Das sicherheitspolitische Umfeld Europas ist angespannt wie seit 30 Jahren nicht. Und was macht die CDU-geführte Bundesregierung?
(Zuruf von der CDU/CSU: Arbeiten!)
Sie begeht Verfassungsbruch. Artikel 87a: „Der Bund stellt Streitkräfte zur Verteidigung auf.“ Unsere Streitkräfte sind zur Landesverteidigung nicht befähigt.
(Beifall bei der AfD)
In dieser äußerst kritischen Situation setzt die CDU eine sicherheitspolitische Novizin aus dem Saarland als Verteidigungsministerin ein,
(Beifall bei der AfD – Widerspruch bei der CDU/CSU)
eine Frau, die über einen deutsch-französischen Flugzeugträger fabuliert, eine Frau, die über deutsche Bodentruppen in Syrien nachdenkt. Meine Damen und Herren, die CDU ist zum größten Risiko für die deutsche Sicherheitspolitik geworden.
(Beifall bei der AfD – Widerspruch bei der CDU/CSU)
Die Union benutzt das Verteidigungsministerium seit 14 Jahren als Steinbruch, um ihren Machterhalt zu sichern. Die CDU sieht das Amt des Verteidigungsministers als Trainee-Stelle, um Provinz- und Familienpolitikerinnen kanzlertauglich zu machen.
(Lebhafter Beifall bei der AfD – Widerspruch bei der CDU/CSU – Zuruf vom BÜNDNIS 90/DIE GRÜNEN: Peinlich! Peinlich!)
Um die Einsatzbereitschaft der Bundeswehr oder um die Soldaten selbst geht es der Union schon lange nicht mehr.
(Britta Haßelmann [BÜNDNIS 90/DIE GRÜNEN]: Jetzt reicht es mit frauenfeindlichen Bemerkungen!)

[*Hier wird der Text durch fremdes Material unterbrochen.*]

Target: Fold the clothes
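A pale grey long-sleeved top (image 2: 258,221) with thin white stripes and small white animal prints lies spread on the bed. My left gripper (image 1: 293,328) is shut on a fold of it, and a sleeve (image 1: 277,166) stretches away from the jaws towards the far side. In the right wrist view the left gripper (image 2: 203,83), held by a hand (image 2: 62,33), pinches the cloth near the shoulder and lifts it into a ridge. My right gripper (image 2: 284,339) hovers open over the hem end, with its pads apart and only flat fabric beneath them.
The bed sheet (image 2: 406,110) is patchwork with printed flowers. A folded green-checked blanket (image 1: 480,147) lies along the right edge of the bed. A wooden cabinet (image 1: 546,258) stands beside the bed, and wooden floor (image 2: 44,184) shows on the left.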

Wie die CDU mit der Sicherheit Deutschlands umgeht, ist skandalös. Es ist schlimmer als das: Es ist unpatriotisch!
(Beifall bei der AfD)
Um die Sicherheit Deutschlands schützen zu können, brauchen wir eine Bundeswehr, die zur Landes- und Bündnisverteidigung befähigt ist. Das ist ihr grundgesetzlicher Auftrag. Unsere Soldaten leisten ihren Eid darauf. Damit unsere Soldaten diesen Eid auch erfüllen können, brauchen sie materielle Vollausstattung. Die großen Beschaffungsvorhaben müssen zügig auf den Weg gebracht werden. Die Bundeswehr braucht auch die personelle Vollausstattung, um ihren Auftrag erfüllen zu können.
Der fünfjährige Versuch, mit Werbekampagnen, YouTube-Filmchen und Girls Days
(Britta Haßelmann [BÜNDNIS 90/DIE GRÜNEN]: Vorsicht!)
gute und genügend Rekruten zu gewinnen, ist gescheitert, genau wie die dazugehörige Ministerin. 20 000 Stellen sind nicht besetzt.
(Britta Haßelmann [BÜNDNIS 90/DIE GRÜNEN]: Nicht noch so eine frauenfeindliche Bemerkung!)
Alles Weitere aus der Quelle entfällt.